Como la mayor parte de los edificios coloniales del Centro Histórico, esta catedral fue reconstruida en el siglo XIX sobre las ruinas de la primera iglesia barroca luego de que un terremoto afectara su estructura. Por eso, debido a su ligereza y resistencia, el sillar también se convirtió en una solución antisísmica en una zona propensa a los temblores.
Pero no todo ocurre en el Casco Viejo. A un par de kilómetros, entre casas y callejones estilo andaluz, los arcos del mirador de Yanahuara ofrecen una vista del patrono de la ciudad: el volcán Misti, uno de los mayores símbolos de la región con 5820 metros y un cono casi perfecto. “No se nace en vano al pie de un volcán”, dice una frase del lugareño Jorge Polar grabada en uno de los arcos. Tiene razón, el Misti ha tenido cinco erupciones en el último siglo y es considerado de peligro.
Pero aquí hay más de un gigante.
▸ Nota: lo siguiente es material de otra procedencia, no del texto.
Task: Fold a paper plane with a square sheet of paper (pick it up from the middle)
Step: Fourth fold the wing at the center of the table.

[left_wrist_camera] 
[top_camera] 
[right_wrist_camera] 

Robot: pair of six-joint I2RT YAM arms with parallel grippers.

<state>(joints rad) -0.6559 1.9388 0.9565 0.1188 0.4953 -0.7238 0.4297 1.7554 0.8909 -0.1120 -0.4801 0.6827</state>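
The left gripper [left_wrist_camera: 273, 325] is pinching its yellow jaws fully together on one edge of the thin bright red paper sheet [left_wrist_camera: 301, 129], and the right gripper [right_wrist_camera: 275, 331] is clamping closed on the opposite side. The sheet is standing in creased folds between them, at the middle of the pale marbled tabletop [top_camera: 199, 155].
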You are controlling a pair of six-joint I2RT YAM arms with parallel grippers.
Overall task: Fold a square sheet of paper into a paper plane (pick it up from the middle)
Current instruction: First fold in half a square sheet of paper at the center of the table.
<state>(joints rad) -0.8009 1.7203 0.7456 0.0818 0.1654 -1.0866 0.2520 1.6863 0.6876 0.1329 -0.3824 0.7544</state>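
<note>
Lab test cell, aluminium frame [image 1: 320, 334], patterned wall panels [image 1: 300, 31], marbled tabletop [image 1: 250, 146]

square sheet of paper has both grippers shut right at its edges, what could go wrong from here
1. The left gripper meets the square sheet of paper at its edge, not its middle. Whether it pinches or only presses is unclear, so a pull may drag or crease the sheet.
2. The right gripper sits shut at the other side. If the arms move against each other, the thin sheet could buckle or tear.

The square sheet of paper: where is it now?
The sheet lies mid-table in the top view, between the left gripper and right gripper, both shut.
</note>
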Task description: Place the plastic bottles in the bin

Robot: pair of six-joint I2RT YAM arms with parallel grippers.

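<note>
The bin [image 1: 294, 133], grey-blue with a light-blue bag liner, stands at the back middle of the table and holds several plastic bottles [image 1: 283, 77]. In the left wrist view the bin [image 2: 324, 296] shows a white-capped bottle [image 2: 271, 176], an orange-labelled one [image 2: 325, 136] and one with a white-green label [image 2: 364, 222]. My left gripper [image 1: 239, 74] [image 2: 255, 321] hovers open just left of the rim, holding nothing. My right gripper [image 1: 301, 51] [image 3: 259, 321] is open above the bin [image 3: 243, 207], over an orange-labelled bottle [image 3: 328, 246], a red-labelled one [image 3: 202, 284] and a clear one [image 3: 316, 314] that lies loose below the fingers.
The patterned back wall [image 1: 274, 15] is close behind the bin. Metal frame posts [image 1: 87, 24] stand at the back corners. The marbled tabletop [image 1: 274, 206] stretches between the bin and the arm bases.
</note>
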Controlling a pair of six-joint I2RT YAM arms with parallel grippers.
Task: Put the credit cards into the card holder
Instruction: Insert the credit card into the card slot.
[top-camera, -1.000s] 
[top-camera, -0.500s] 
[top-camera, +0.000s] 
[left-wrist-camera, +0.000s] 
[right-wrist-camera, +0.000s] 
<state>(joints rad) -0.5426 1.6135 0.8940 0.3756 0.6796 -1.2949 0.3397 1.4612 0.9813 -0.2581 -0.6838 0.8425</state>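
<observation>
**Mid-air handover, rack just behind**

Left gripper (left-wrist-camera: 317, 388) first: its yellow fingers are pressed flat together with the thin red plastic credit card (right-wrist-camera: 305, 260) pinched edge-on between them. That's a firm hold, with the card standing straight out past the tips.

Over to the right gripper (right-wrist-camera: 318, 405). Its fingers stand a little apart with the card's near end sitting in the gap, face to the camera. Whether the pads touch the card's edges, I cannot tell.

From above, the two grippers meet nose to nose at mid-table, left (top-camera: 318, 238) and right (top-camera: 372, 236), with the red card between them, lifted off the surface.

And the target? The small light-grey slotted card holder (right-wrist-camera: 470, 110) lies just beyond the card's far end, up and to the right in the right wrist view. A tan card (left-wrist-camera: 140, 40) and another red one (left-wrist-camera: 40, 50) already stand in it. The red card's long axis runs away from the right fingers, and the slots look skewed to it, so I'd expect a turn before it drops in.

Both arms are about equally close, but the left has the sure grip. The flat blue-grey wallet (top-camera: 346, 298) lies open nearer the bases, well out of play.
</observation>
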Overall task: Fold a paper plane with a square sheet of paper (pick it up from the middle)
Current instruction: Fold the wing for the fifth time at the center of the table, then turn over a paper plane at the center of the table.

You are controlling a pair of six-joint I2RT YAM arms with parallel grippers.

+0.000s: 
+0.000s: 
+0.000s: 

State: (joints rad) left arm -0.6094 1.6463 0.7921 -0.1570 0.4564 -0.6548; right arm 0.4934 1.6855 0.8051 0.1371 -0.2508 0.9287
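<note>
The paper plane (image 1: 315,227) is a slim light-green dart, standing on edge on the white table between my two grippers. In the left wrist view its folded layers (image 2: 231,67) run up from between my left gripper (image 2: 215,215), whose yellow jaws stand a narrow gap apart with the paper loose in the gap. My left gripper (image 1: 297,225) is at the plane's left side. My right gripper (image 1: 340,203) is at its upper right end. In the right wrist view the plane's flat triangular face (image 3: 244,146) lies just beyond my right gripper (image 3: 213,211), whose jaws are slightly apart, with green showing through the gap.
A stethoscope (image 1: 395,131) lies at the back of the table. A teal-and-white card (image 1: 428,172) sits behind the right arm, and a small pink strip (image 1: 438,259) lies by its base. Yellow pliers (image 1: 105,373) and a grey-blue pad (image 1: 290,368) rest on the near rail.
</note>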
Y para despedirme de la ciudad, me dirijo a la Terminal Terrestre de Arequipa, donde el ruido ensordecedor e incesante de los conductores que gritan destinos desde sus megáfonos es la guía para internarme en las profundidades geográficas y culturales de la zona. Cuando identifico el nombre de entre el griterío, al fin hallo mi transporte hacia Chivay, la puerta de entrada al Valle del Colca.